TO DO = Images aside, the whole listing should be written out word for word.

DATA UNDER STUDY =
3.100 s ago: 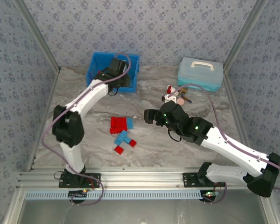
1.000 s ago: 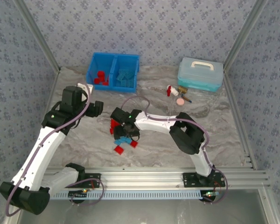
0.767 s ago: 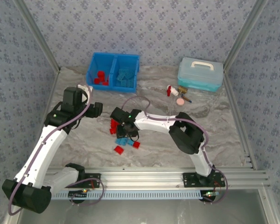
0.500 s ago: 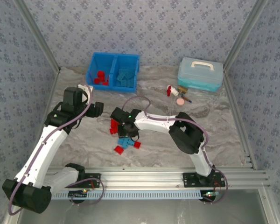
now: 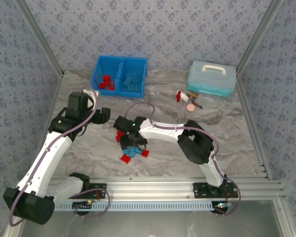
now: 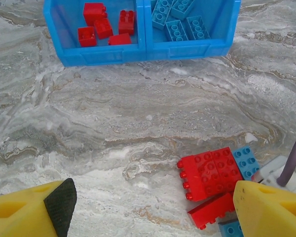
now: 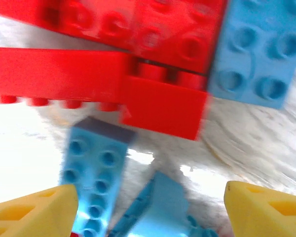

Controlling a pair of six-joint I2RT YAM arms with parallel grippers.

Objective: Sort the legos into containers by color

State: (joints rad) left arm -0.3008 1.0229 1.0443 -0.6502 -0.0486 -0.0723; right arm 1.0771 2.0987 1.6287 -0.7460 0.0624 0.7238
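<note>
The blue bin (image 5: 119, 66) stands at the back left, with red legos (image 5: 105, 82) in its left container and light blue legos (image 5: 133, 81) in its right. On the table lies a loose pile of red legos (image 5: 119, 136) and blue ones (image 5: 133, 152). My right gripper (image 5: 130, 141) hangs low over this pile. Its wrist view shows it (image 7: 148, 212) open, straddling a flat blue brick (image 7: 96, 173) and a tilted blue brick (image 7: 165, 210), with red bricks (image 7: 113, 34) just beyond. My left gripper (image 6: 153, 212) stands open over bare table left of the red bricks (image 6: 209, 173).
A pale teal lidded box (image 5: 212, 78) stands at the back right. A small red-and-white bottle (image 5: 180, 95) and a pink disc (image 5: 191, 106) lie in front of it. Slanted metal frame posts (image 5: 37, 37) border both sides.
The left arm has left the bin and come back beside the pile. The right gripper has come down onto the pile and drifted slightly nearer; the blue bricks under it shifted.
</note>
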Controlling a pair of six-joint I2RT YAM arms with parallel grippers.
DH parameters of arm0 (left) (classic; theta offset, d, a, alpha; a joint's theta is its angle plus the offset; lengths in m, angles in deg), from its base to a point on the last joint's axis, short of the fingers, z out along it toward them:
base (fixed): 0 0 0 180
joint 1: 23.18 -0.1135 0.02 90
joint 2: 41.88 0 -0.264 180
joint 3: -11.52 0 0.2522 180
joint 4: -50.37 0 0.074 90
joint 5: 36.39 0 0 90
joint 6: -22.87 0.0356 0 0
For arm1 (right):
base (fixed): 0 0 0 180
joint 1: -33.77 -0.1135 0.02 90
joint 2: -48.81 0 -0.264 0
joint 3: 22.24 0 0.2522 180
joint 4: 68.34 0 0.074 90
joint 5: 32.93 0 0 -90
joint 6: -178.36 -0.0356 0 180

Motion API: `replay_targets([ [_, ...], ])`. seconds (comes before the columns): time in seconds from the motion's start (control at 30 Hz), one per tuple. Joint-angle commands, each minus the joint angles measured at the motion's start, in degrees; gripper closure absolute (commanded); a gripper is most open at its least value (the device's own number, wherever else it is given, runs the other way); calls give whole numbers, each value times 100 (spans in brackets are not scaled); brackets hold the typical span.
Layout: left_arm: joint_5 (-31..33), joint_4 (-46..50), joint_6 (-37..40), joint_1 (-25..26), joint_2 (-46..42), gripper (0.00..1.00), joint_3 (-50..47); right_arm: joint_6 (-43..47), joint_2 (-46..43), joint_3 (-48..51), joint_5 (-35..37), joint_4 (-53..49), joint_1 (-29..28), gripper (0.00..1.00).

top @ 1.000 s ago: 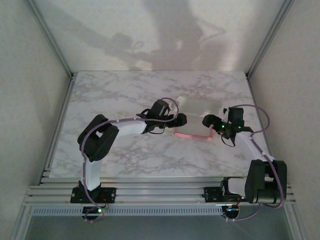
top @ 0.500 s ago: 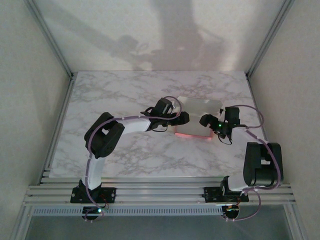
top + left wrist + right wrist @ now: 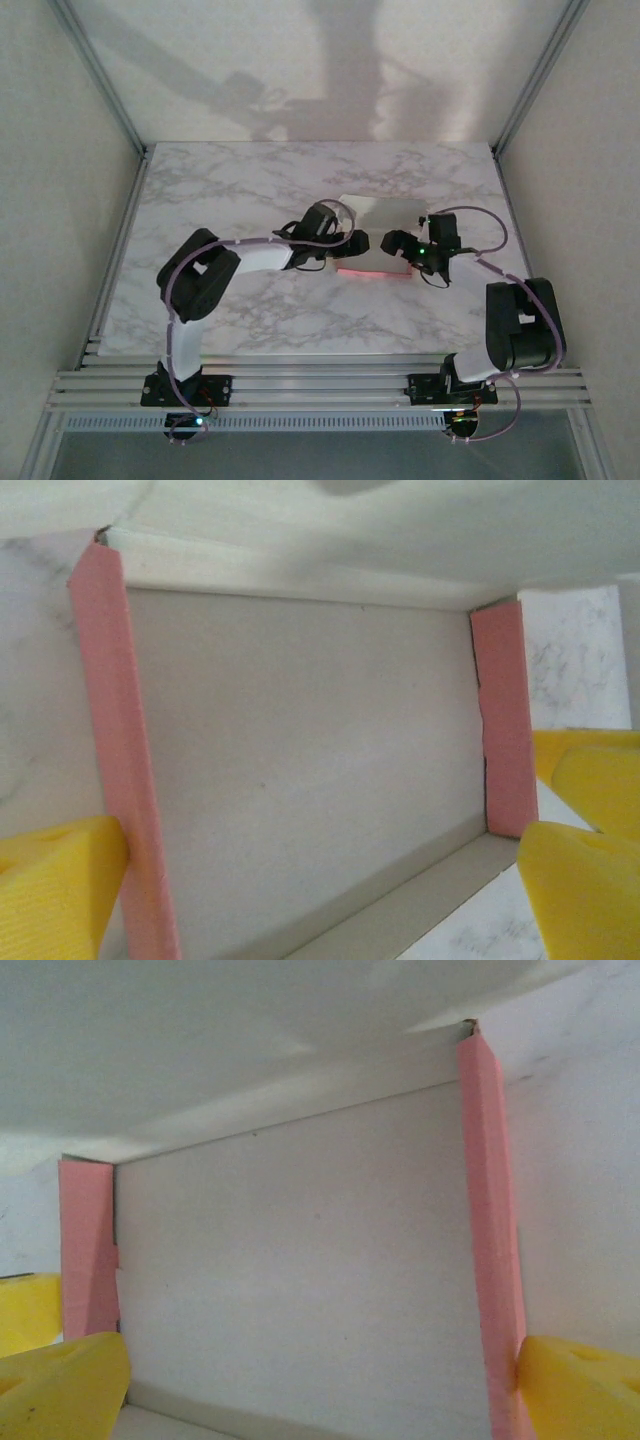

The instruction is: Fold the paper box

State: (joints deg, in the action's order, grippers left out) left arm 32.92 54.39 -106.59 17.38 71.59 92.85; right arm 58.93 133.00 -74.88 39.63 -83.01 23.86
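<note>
Left hand (image 3: 360, 241) and right hand (image 3: 391, 244) face inward, jaws spread wide (seemingly level).

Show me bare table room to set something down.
Free on the table: the far strip behind the box, the left side beyond the left arm, the near middle. Crowded: where left end effector and right end effector flank the box.

Catalogue entry: two table-mounted arms, matched pair.
- left arm (image 3: 258, 257): white tubular links, bulky black joint housings, black base block.
- right arm (image 3: 520, 325): same build and colours; black elbow housing is bulkiest part.
- thin lilac cables (image 3: 165, 295): loose loops along outside of each arm.
- left gripper (image 3: 361, 242), right gripper (image 3: 393, 243): black bodies.
- small green indicator light (image 3: 423, 251): on right wrist.
- yellow finger pads (image 3: 56, 888): fine ribbed texture, rounded edges; identical on right wrist (image 3: 62, 1385).
</note>
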Motion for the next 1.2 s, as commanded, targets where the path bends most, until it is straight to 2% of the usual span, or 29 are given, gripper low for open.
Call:
replay_targets([
  [0.0,130,-27,-157,-30,-497,1,-529,-253,112,-128,-59,165,-387,1],
  [0.3,906,347,0,-250,-1452,1,-1633,-824,376,-418,415,371,-1511,1],
  [0.53,1109,469,160,-659,-1917,0,-2200,-1187,435,-437,809,417,-2065,1],
  [0.7,1183,662,369,-797,-2248,1,-2349,-1060,142,-354,1039,263,-2083,1],
  [0.87,1172,988,770,-874,-2815,2,-2397,-370,-586,-53,1136,-55,-2047,2],
  [1.03,835,1331,1148,-1120,-3192,1,-2235,441,-1396,-31,999,-728,-1874,1],
  [1.17,681,1678,1416,-1437,-3342,1,-1941,967,-1704,-289,763,-1250,-1584,1],
])
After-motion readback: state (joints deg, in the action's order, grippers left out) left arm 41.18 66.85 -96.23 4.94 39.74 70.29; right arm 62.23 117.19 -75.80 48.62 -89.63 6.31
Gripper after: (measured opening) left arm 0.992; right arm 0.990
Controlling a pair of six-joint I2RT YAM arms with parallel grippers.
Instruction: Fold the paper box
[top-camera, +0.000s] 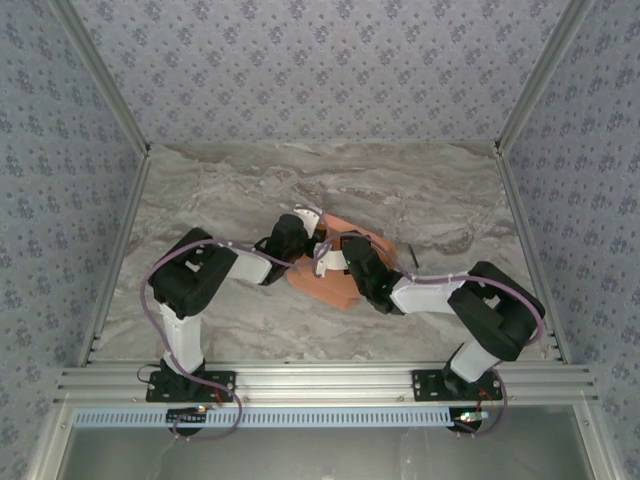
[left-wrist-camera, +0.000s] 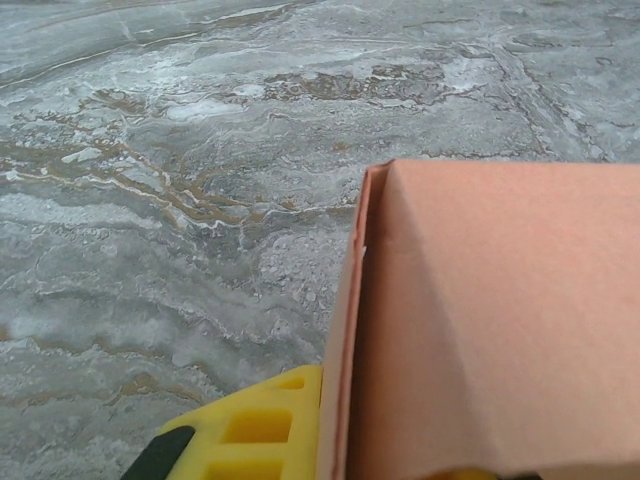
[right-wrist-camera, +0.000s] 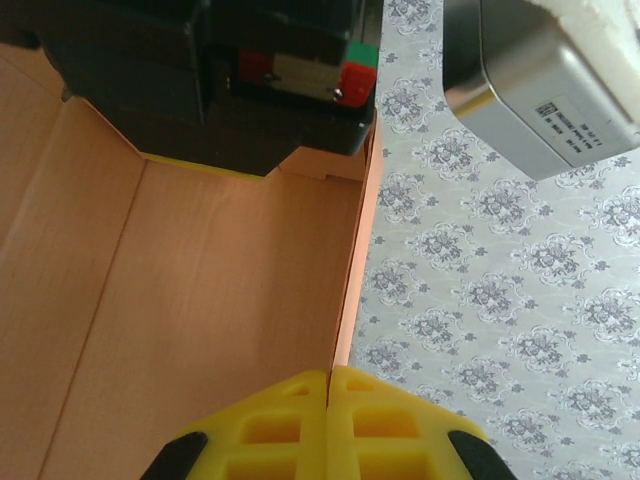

EXERCISE OUTPUT =
3.100 s ago: 
1.000 s ago: 
0.767 s ago: 
0.500 s ago: 
now: 
now: 
now: 

Controlling a pair of six-joint I2RT YAM arms with parallel grippers.

Objective: Sort the legos into containers by color

State: (joints rad) left arm -0.3008 1.0229 1.0443 -0.6502 -0.0486 -0.0723; right arm 1.0771 2.0987 1.6287 -0.7460 0.0624 0.7238
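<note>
The blue bin (image 5: 119, 66) stands at the back left, with red legos (image 5: 105, 82) in its left container and light blue legos (image 5: 133, 81) in its right. On the table lies a loose pile of red legos (image 5: 119, 136) and blue ones (image 5: 133, 152). My right gripper (image 5: 130, 141) hangs low over this pile. Its wrist view shows it (image 7: 148, 212) open, straddling a flat blue brick (image 7: 96, 173) and a tilted blue brick (image 7: 165, 210), with red bricks (image 7: 113, 34) just beyond. My left gripper (image 6: 153, 212) stands open over bare table left of the red bricks (image 6: 209, 173).
A pale teal lidded box (image 5: 212, 78) stands at the back right. A small red-and-white bottle (image 5: 180, 95) and a pink disc (image 5: 191, 106) lie in front of it. Slanted metal frame posts (image 5: 37, 37) border both sides.
The left arm has left the bin and come back beside the pile. The right gripper has come down onto the pile and drifted slightly nearer; the blue bricks under it shifted.
</note>
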Controlling a pair of six-joint I2RT YAM arms with parallel grippers.
DH parameters of arm0 (left) (classic; theta offset, d, a, alpha; a joint's theta is its angle plus the offset; lengths in m, angles in deg), from its base to a point on the last joint's axis, short of the fingers, z out along it toward them:
base (fixed): 0 0 0 180
joint 1: 23.18 -0.1135 0.02 90
joint 2: 41.88 0 -0.264 180
joint 3: -11.52 0 0.2522 180
joint 4: -50.37 0 0.074 90
joint 5: 36.39 0 0 90
joint 6: -22.87 0.0356 0 0
For arm1 (right):
base (fixed): 0 0 0 180
joint 1: -33.77 -0.1135 0.02 90
joint 2: -48.81 0 -0.264 0
joint 3: 22.24 0 0.2522 180
joint 4: 68.34 0 0.074 90
joint 5: 32.93 0 0 -90
joint 6: -178.36 -0.0356 0 180

Motion API: `replay_targets([ [_, ...], ])`. seconds (comes before the columns): time in seconds from the motion's start (control at 30 Hz), one per tuple. Joint-angle commands, each minus the joint angles measured at the motion's start, in degrees; gripper closure absolute (commanded); a gripper is most open at its least value (the device's own number, wherever else it is given, runs the other way); calls give whole numbers, each value times 100 (spans in brackets are not scaled); brackets hold the typical span.
Layout: left_arm: joint_5 (-31..33), joint_4 (-46..50), joint_6 (-37..40), joint_1 (-25..26), joint_2 (-46..42), gripper (0.00..1.00), joint_3 (-50..47); right_arm: joint_6 (-43..47), joint_2 (-46..43), joint_3 (-48..51), joint_5 (-35..37), joint_4 (-53..49), joint_1 (-29..28), gripper (0.00..1.00).

top @ 1.000 s ago: 
top @ 0.500 s ago: 
top + left wrist + right wrist @ now: 

The instruction is: Fold the paper box

State: (joints deg, in the action's order, grippers left out) left arm 32.92 54.39 -106.59 17.38 71.59 92.85; right arm 58.93 133.00 -74.88 39.63 -83.01 23.86
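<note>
Left hand (image 3: 360, 241) and right hand (image 3: 391, 244) face inward, jaws spread wide (seemingly level).

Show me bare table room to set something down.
Free on the table: the far strip behind the box, the left side beyond the left arm, the near middle. Crowded: where left end effector and right end effector flank the box.

Catalogue entry: two table-mounted arms, matched pair.
- left arm (image 3: 258, 257): white tubular links, bulky black joint housings, black base block.
- right arm (image 3: 520, 325): same build and colours; black elbow housing is bulkiest part.
- thin lilac cables (image 3: 165, 295): loose loops along outside of each arm.
- left gripper (image 3: 361, 242), right gripper (image 3: 393, 243): black bodies.
- small green indicator light (image 3: 423, 251): on right wrist.
- yellow finger pads (image 3: 56, 888): fine ribbed texture, rounded edges; identical on right wrist (image 3: 62, 1385).
</note>
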Motion for the next 1.2 s, as commanded, targets where the path bends most, until it is straight to 2% of the usual span, or 29 are given, gripper low for open.
Call:
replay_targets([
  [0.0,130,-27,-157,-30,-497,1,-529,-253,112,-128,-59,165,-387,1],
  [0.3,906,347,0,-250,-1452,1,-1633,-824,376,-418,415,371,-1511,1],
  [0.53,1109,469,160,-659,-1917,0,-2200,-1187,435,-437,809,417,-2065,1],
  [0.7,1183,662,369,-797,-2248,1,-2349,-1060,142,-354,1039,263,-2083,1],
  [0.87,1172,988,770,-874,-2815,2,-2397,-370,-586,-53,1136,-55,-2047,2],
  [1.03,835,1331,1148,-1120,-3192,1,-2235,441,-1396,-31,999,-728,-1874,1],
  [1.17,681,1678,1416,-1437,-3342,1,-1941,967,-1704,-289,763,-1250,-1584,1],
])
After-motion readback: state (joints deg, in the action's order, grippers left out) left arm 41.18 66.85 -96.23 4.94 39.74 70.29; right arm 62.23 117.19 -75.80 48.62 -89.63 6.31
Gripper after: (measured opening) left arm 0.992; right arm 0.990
Controlling a pair of six-joint I2RT YAM arms with parallel grippers.
Instruction: Fold the paper box
[top-camera, +0.000s] 
[left-wrist-camera, +0.000s] 
[right-wrist-camera, +0.000s] 

The answer has been fully stated.